「おっさんずラブ&コント✖本能寺の変」首 鶏さんの映画レビュー(感想・評価)
おっさんずラブ&コント✖本能寺の変
北野武監督が手掛けた「本能寺の変」。荒木村重や落語家の祖という説もある曽呂利新左衛門の顛末は完全に創作っぽいけど、いつ誰が何をしたという部分では概ね史実に添っており、そこに戦国時代の”常識”であった武将の男色という風習と、たけしらしいコントの要素をふんだんに掛け合わせて独自の戦国絵巻を創り出していました。
秀吉を演じたたけしと、曽呂利新左衛門を演じた木村祐一の2人が、主要登場人物の中でお笑い出身であり、特にたけしの場合、活舌が悪くセリフ廻しが微妙な部分がありましたが、両脇を固めた浅野忠信(黒田官兵衛)と大森南朋(羽柴秀長)とのコントさながらの掛け合いが面白く、中盤以降笑ってしまいました。
また、狂気の魔王・織田信長を演じた加瀬亮の演技は秀逸でした。今年2月に公開された「レジェンド&バタフライ」でのキムタク信長は、当初チャラチャラしたキムタクらしい性格だったのに、途中から突如として魔王にキャラ変してしまい、その連続性の欠如に納得感が得られませんでした。しかしながら本作の加瀬信長は、その狂気が一貫して酷過ぎたがために、村重であり光秀であり、やがては秀吉までもが離反していく物語になっていて、一本筋が通った信長像だったが故に納得感十分でした。そしてそんな役柄を見事に演じた加瀬亮の演技は大いに評価されるべきだと感じたところです。

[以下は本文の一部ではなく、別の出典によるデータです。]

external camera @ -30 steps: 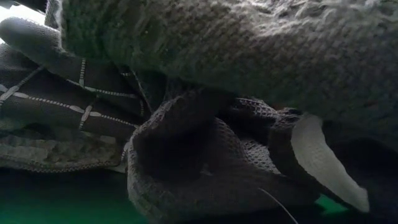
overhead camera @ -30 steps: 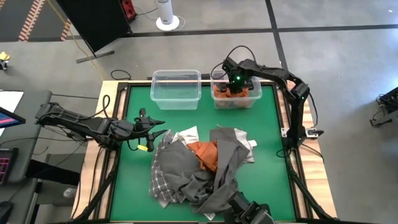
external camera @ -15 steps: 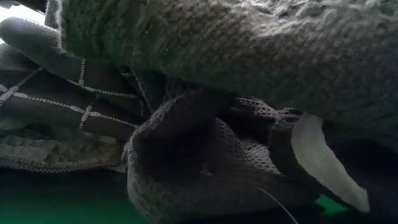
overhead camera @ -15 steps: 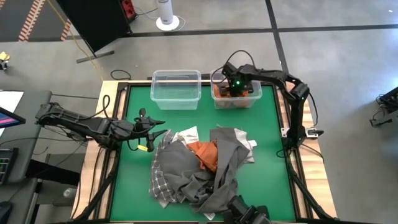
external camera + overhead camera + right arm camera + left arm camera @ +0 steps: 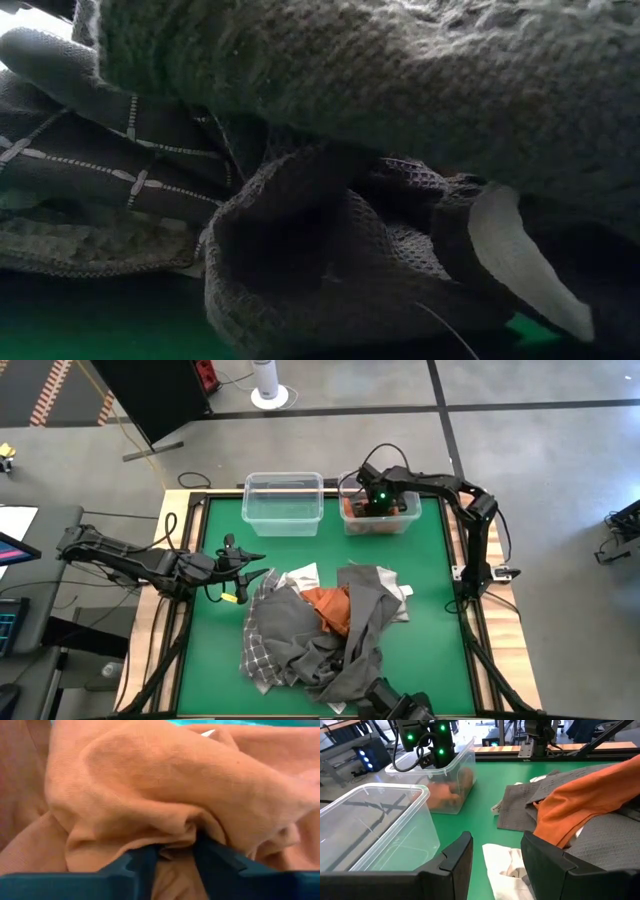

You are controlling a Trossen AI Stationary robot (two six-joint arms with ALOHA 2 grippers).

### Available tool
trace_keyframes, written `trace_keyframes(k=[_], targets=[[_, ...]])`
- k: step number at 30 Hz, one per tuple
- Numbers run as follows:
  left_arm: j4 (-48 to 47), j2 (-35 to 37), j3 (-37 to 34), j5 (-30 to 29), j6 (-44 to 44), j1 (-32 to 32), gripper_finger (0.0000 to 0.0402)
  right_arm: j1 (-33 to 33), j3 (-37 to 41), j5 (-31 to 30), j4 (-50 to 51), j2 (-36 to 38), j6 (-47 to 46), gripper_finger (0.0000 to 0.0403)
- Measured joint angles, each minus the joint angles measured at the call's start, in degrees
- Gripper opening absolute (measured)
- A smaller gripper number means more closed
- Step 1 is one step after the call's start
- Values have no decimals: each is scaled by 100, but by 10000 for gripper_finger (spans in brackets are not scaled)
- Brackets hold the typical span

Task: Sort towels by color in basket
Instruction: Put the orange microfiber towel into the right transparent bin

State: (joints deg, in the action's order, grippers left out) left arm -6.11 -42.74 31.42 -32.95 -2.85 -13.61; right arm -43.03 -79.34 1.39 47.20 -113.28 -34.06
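A heap of towels [image 5: 318, 630] lies mid-table: dark grey, light grey, white, a checked one [image 5: 258, 652] and an orange one [image 5: 328, 606] on top. My right gripper [image 5: 372, 502] is down inside the right clear bin [image 5: 412, 510], shut on an orange towel [image 5: 150, 785] bunched between its fingers [image 5: 137, 865]. My left gripper [image 5: 250, 566] is open and empty at the heap's left edge, above a white towel [image 5: 506, 870]. The heap's orange towel [image 5: 585, 800] shows just beyond it. The low view is filled by a checked towel [image 5: 90, 150] and dark grey cloth [image 5: 320, 260].
An empty clear bin [image 5: 283, 503] stands at the back of the table, left of the right bin; it also shows in the left wrist view [image 5: 375, 830]. Bare green mat [image 5: 215, 650] lies left of the heap. The table's wooden rim [image 5: 180, 510] runs around the mat.
My right gripper has shifted a little to the left and lower inside the right bin with the orange cloth. The left arm and the heap have not moved.
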Motion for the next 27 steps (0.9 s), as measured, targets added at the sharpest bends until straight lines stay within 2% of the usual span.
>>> trace_keyframes(k=[7,12,19,22,27], targets=[[-8,0,0,1,-6,0,160,76,-934,-79,686,11,271,250],[-95,0,0,2,-67,0,160,105,-1881,-217,1511,18,450,257],[-103,0,0,4,-96,-2,160,242,-3137,-1003,2942,20,819,256],[-103,0,0,4,-103,-2,160,532,-3444,-1069,3180,80,1276,256],[-80,0,0,2,-148,-2,160,1526,-3522,-1068,2867,453,2135,256]])
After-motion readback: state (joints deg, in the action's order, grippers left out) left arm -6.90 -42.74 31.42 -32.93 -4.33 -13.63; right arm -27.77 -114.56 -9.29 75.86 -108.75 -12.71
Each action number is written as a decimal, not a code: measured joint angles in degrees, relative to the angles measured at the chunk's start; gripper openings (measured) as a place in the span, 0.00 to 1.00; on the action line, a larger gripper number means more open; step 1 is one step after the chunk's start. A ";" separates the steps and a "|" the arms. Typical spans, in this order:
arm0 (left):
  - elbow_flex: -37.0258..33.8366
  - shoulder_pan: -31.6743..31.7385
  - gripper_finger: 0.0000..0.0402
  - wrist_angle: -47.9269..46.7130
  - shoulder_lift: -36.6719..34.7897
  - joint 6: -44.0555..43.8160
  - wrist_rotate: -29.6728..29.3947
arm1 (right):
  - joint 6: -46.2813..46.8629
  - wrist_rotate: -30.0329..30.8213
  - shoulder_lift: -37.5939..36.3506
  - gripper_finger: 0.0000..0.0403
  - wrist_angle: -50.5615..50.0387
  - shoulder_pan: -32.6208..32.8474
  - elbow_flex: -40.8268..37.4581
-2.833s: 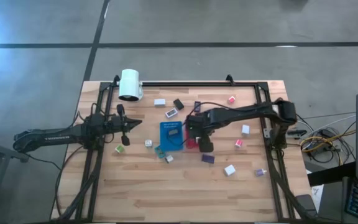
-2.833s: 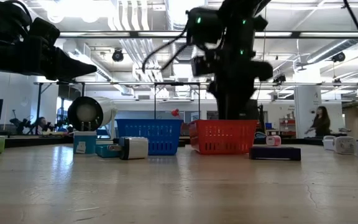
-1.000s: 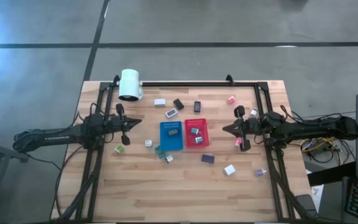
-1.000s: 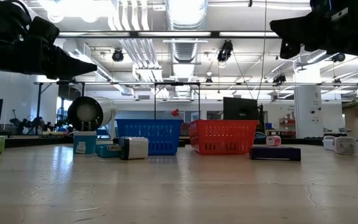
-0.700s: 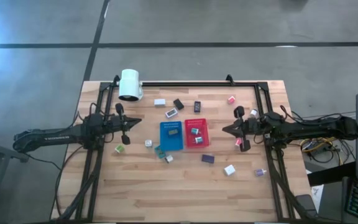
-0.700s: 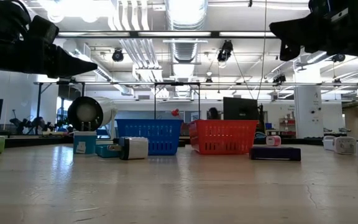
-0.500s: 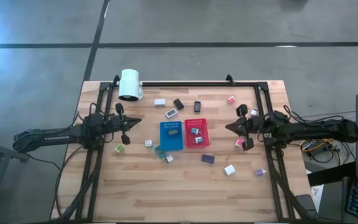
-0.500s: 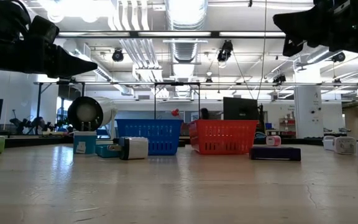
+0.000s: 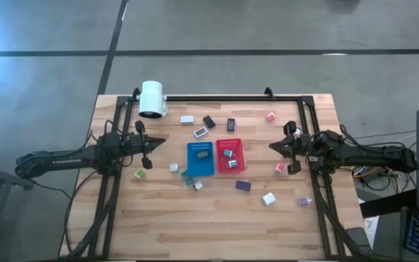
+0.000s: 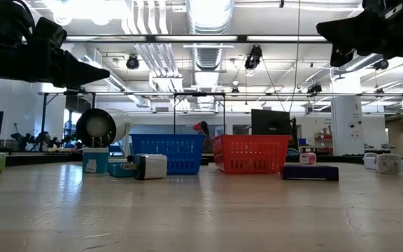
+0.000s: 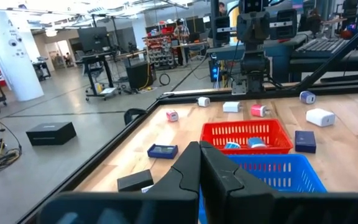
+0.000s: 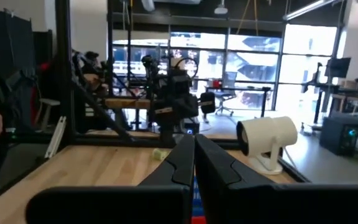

さらに、内容的には良く言えば斬新、悪く言えば奇天烈にして悪趣味でしたが、それでいて不思議と重厚感があったのは、何と言っても充実したセットだったと思います。予算を掛けないで作った時代劇は、とかく安っぽくなってしまいがちですが、本作の場合、安土城の天守閣から戦場、民草の生活に至るまで、(実際見たことないけど)実によく再現されており、このリアリティというか丁寧な創りのお陰で、もしかしたらこんな信長がいたのかも、と思わせるほどに仕上がっていたのは、流石「世界の北野」と言うべきなのでしょう。
そんな訳で、期待を上回る出来栄えだった本作の評価は、★4とします。